> [Task brief] Only the lines below, from the one with "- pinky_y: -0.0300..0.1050" through the one with "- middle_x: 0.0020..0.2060", are to be written out, exactly.
·····
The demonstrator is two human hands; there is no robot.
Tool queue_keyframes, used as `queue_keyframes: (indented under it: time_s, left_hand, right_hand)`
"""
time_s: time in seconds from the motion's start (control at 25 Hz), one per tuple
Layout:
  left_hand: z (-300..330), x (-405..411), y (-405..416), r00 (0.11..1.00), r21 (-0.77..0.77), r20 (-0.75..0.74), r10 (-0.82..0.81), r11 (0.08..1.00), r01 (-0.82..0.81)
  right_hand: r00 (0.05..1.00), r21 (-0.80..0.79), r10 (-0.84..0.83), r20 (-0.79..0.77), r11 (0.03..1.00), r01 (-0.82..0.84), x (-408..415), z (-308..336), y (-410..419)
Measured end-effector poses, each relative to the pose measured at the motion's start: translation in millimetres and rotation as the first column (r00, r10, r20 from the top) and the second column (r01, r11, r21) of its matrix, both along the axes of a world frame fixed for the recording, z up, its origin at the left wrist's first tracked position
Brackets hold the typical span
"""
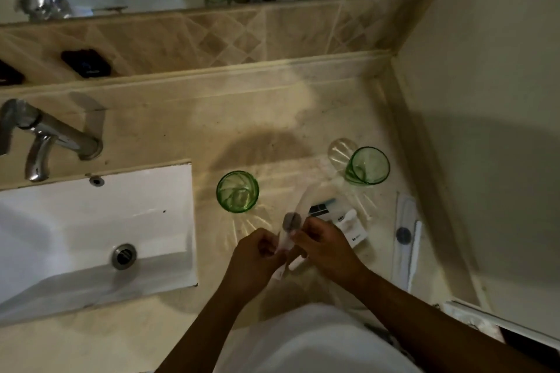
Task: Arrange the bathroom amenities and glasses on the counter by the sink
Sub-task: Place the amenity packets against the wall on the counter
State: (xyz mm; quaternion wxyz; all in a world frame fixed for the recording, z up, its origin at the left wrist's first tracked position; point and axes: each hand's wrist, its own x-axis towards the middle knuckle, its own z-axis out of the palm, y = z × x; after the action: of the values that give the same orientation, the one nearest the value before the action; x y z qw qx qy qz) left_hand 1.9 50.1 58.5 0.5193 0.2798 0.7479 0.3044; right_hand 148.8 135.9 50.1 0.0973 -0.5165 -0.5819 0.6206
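Two green glasses stand upright on the beige counter: one just right of the sink, the other further right near the wall. My left hand and my right hand both pinch a long clear plastic amenity packet with a dark round label, held above the counter's front. Small white amenity boxes and a dark sachet lie just beyond my right hand. A second clear packet with a white toothbrush lies by the right wall.
A white rectangular sink with a drain fills the left. A chrome tap stands behind it. A tiled ledge and mirror run along the back. The side wall closes the counter on the right.
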Motion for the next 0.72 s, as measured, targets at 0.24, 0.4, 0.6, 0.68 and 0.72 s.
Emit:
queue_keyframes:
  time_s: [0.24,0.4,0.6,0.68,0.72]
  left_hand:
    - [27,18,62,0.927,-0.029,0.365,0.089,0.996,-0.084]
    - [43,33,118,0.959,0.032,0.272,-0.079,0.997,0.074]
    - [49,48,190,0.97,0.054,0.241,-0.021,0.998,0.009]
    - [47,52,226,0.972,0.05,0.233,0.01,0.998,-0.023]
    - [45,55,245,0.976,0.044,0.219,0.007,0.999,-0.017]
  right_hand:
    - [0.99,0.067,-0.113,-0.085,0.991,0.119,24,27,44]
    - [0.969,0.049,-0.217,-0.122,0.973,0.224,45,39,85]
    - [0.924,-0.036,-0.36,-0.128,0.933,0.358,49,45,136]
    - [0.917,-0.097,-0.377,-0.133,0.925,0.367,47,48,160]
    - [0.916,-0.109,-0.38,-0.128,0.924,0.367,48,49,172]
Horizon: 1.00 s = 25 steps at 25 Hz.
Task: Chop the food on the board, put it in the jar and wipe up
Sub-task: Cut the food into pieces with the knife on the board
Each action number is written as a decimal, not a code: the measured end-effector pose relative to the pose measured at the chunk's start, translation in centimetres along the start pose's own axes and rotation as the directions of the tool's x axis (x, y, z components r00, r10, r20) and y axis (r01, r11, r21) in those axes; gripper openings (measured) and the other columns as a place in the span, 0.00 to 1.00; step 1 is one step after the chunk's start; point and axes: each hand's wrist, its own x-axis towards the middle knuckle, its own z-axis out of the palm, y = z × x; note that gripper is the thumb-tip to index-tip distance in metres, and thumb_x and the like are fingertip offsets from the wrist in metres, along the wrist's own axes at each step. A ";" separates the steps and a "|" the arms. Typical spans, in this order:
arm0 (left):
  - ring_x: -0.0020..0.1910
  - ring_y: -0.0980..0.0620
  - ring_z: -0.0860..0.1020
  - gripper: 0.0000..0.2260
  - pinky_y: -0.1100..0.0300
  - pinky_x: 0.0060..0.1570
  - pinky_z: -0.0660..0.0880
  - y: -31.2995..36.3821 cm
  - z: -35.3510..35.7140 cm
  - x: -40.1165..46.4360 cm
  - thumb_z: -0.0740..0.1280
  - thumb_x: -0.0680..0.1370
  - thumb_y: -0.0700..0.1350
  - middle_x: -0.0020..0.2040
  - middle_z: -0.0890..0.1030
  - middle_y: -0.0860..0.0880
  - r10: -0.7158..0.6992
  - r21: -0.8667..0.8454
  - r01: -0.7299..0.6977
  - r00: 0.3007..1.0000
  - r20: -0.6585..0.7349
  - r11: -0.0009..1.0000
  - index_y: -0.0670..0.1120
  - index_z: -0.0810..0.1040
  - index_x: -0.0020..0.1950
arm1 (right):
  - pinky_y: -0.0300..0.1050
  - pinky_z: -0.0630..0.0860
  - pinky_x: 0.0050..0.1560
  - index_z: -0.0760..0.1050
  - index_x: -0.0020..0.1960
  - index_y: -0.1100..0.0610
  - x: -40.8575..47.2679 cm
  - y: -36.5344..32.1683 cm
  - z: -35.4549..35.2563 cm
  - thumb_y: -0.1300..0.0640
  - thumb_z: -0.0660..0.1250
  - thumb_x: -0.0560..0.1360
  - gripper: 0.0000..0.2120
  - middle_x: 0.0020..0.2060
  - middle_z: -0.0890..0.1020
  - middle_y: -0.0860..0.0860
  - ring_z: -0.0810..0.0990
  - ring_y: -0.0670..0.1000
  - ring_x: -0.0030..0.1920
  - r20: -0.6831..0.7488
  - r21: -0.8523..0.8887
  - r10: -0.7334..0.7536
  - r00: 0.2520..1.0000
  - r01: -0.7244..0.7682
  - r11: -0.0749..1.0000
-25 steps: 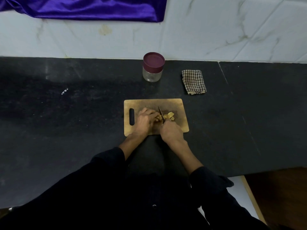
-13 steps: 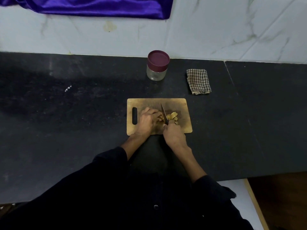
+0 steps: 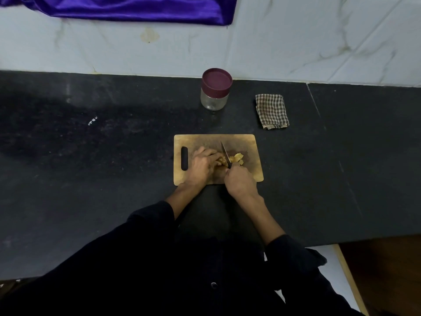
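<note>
On board [image 3: 250,142], right hand [image 3: 239,183] grips knife [image 3: 225,153].

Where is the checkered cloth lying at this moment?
In the head view, the checkered cloth lies folded on the black counter, to the right of the jar and beyond the far right corner of the cutting board, touching neither.

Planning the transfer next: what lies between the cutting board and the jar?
Nothing: in the head view only bare black counter separates the cutting board from the lidded jar. The checked cloth lies off to the right.
</note>
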 end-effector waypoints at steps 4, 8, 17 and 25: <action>0.49 0.42 0.75 0.11 0.50 0.51 0.71 0.0 0.2 0.1 0.69 0.74 0.36 0.54 0.81 0.41 -0.010 0.022 0.010 1.000 -0.010 1.000 0.38 0.81 0.56 | 0.47 0.72 0.44 0.73 0.61 0.60 0.4 0.0 -0.2 0.53 0.58 0.83 0.13 0.52 0.80 0.56 0.79 0.54 0.50 0.042 0.008 0.011 0.999 -0.012 1.000; 0.46 0.41 0.76 0.11 0.51 0.47 0.72 -0.1 0.2 0.0 0.70 0.72 0.38 0.51 0.82 0.42 0.022 0.042 -0.021 0.999 -0.034 0.999 0.38 0.82 0.54 | 0.45 0.70 0.43 0.74 0.60 0.59 0.9 -0.3 -0.5 0.54 0.59 0.82 0.11 0.50 0.79 0.54 0.75 0.51 0.45 0.065 -0.001 0.019 0.998 -0.019 1.000; 0.48 0.41 0.76 0.16 0.49 0.48 0.73 -0.4 0.3 -0.1 0.73 0.70 0.40 0.52 0.81 0.41 0.012 0.030 -0.012 1.000 -0.008 0.999 0.39 0.81 0.56 | 0.49 0.74 0.46 0.73 0.60 0.59 1.1 0.4 0.0 0.52 0.57 0.83 0.13 0.52 0.79 0.56 0.78 0.53 0.48 0.062 0.034 0.037 0.997 -0.039 0.999; 0.46 0.41 0.77 0.15 0.49 0.46 0.76 -0.5 0.5 -0.1 0.74 0.69 0.36 0.51 0.81 0.41 0.036 0.036 -0.035 0.999 -0.032 0.999 0.38 0.82 0.55 | 0.48 0.73 0.45 0.72 0.60 0.59 0.4 0.4 0.1 0.53 0.57 0.83 0.12 0.52 0.79 0.56 0.78 0.52 0.48 0.024 0.081 -0.012 1.000 0.010 0.997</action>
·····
> [Task solution]
  - pinky_y: -0.0300..0.1050
  - pinky_z: -0.0630..0.0860
  - pinky_x: 0.0050..0.1560
  - index_z: -0.0760..0.1050
  - index_x: -0.0020..0.1960
  - index_y: -0.1100..0.0610
  - x: -40.8575..47.2679 cm
  - y: -36.5344..32.1683 cm
  - z: -35.4549..35.2563 cm
  - thumb_y: -0.1300..0.0640
  - thumb_z: -0.0660..0.1250
  - thumb_x: -0.0560..0.1360
  - gripper: 0.0000..0.2120
  - middle_x: 0.0020..0.2060

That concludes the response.